What the exercise asks: Check each line of the material below for "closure". Report how many have it, with no other words.

Task input:

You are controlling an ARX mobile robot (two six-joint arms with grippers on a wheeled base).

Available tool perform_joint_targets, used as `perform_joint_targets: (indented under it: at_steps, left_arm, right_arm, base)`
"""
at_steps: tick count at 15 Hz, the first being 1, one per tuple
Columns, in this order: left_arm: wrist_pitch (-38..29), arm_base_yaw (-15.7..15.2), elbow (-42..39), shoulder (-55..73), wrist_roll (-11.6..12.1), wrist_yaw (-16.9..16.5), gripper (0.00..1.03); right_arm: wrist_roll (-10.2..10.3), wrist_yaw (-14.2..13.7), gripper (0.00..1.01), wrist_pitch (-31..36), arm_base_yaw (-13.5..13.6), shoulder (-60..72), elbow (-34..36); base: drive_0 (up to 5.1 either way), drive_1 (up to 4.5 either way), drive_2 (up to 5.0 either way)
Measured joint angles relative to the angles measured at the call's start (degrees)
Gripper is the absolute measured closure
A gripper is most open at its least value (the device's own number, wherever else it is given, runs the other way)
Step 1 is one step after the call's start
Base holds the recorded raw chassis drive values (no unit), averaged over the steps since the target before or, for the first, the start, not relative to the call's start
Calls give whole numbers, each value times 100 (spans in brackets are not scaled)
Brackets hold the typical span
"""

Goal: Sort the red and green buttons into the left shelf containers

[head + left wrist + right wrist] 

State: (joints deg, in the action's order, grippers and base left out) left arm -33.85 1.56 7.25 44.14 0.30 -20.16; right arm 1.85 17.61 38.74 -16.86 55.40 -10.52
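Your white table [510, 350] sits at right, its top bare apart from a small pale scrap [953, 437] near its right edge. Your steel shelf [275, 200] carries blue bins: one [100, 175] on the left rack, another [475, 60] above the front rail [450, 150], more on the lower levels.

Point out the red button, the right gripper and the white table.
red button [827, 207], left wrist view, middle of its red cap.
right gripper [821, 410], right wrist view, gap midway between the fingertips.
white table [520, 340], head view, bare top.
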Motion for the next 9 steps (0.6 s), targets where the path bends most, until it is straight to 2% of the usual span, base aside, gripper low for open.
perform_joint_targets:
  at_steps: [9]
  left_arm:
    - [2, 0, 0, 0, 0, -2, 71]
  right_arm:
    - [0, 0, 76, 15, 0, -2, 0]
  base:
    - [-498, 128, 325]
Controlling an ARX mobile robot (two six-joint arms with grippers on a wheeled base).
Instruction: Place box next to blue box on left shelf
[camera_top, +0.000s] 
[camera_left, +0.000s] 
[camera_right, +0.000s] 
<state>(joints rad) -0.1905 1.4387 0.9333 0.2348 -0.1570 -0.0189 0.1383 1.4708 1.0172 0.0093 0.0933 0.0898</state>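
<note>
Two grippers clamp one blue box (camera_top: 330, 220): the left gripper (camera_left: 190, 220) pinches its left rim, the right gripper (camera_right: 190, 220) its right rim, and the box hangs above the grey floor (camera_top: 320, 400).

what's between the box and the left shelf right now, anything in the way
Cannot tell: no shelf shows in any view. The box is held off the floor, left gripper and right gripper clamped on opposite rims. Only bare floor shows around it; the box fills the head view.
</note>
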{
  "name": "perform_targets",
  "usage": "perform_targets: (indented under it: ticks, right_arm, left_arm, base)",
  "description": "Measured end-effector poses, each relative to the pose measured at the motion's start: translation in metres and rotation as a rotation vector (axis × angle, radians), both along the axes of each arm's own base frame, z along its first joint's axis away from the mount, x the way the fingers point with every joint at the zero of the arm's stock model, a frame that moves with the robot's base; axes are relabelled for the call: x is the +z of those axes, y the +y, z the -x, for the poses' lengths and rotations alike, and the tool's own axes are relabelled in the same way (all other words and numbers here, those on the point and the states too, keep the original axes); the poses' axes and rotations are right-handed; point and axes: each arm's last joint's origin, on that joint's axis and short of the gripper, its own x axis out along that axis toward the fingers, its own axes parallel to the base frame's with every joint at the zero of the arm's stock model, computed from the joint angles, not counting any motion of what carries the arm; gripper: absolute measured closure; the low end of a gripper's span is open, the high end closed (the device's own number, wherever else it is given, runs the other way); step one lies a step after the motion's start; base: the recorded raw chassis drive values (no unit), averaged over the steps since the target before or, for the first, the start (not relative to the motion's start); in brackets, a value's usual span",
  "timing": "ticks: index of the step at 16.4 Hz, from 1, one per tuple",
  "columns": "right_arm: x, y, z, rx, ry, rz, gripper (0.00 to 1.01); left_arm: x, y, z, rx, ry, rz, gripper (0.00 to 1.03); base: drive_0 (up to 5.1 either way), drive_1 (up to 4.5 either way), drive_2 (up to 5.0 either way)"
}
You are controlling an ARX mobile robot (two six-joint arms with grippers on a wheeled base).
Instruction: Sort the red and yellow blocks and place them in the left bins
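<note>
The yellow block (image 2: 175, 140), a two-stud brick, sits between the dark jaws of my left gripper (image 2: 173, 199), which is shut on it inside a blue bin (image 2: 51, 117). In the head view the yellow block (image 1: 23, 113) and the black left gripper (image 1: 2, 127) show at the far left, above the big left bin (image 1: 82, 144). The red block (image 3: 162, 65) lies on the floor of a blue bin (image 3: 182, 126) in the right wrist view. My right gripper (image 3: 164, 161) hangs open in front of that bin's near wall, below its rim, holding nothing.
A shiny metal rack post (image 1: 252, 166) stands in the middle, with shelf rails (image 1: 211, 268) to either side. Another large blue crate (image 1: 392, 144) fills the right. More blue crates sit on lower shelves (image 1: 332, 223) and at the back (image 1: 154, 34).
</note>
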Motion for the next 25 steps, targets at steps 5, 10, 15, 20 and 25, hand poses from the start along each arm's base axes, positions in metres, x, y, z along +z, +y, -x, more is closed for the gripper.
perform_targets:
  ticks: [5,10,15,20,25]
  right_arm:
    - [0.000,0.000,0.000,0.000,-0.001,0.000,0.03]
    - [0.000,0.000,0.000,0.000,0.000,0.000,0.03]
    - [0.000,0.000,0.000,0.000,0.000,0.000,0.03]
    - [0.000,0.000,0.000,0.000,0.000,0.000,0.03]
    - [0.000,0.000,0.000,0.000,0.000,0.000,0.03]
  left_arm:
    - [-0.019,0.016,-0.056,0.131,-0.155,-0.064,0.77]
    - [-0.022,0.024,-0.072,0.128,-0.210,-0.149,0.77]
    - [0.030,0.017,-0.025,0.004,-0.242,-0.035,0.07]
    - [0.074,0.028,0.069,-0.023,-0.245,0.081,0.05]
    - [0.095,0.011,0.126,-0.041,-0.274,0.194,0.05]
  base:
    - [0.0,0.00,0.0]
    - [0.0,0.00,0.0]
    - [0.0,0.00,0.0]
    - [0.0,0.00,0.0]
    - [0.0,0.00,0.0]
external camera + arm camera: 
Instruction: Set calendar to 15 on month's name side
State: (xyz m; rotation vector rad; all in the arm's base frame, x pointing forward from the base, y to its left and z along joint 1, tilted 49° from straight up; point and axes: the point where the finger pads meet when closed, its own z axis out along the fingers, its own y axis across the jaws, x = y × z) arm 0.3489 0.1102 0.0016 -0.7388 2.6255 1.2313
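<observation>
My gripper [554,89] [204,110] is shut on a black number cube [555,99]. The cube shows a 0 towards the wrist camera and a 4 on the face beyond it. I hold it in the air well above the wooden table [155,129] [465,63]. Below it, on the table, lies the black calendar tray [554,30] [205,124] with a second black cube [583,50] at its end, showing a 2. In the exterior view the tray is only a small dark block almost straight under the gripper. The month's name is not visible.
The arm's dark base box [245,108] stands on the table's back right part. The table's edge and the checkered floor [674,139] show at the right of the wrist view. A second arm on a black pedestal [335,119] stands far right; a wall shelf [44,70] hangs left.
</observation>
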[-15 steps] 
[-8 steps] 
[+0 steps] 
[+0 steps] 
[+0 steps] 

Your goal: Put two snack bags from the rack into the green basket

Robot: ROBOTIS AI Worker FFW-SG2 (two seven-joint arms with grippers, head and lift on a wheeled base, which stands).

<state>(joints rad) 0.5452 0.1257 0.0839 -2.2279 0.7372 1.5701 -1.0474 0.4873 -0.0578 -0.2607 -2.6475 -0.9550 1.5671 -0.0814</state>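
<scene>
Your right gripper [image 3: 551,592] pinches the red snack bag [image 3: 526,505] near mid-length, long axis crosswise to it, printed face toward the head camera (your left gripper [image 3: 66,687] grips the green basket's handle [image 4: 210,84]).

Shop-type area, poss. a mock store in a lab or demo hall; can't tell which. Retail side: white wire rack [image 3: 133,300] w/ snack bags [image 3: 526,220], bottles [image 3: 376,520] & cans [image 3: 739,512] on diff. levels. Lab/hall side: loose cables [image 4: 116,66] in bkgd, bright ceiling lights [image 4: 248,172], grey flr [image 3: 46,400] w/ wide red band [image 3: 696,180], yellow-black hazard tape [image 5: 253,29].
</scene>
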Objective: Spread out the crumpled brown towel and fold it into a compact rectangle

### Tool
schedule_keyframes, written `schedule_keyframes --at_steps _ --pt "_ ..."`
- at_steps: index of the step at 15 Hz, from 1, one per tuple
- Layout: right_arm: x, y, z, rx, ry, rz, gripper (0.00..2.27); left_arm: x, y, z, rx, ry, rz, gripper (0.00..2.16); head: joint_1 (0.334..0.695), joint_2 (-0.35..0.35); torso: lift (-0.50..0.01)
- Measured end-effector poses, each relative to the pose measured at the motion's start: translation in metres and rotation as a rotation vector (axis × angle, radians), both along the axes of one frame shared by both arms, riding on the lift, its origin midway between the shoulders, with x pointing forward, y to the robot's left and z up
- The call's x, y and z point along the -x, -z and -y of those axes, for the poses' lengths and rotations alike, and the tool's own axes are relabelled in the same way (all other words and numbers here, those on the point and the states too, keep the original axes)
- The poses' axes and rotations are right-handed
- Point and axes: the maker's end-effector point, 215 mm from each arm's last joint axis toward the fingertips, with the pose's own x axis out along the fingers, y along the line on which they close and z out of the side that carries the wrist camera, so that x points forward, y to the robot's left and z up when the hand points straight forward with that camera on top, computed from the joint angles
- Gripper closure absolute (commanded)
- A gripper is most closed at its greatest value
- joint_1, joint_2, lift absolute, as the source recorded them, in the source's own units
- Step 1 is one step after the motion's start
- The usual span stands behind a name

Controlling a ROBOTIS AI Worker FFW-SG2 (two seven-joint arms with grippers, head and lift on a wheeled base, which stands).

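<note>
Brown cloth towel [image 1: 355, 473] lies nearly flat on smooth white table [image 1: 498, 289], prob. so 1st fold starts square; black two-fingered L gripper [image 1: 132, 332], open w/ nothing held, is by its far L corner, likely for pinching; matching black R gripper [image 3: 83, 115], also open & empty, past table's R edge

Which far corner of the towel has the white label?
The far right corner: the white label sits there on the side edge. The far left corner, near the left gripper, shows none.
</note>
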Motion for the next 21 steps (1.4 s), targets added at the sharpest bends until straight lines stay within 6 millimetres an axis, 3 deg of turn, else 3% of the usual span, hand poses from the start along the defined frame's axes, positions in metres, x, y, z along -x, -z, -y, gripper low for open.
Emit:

Expected answer: 3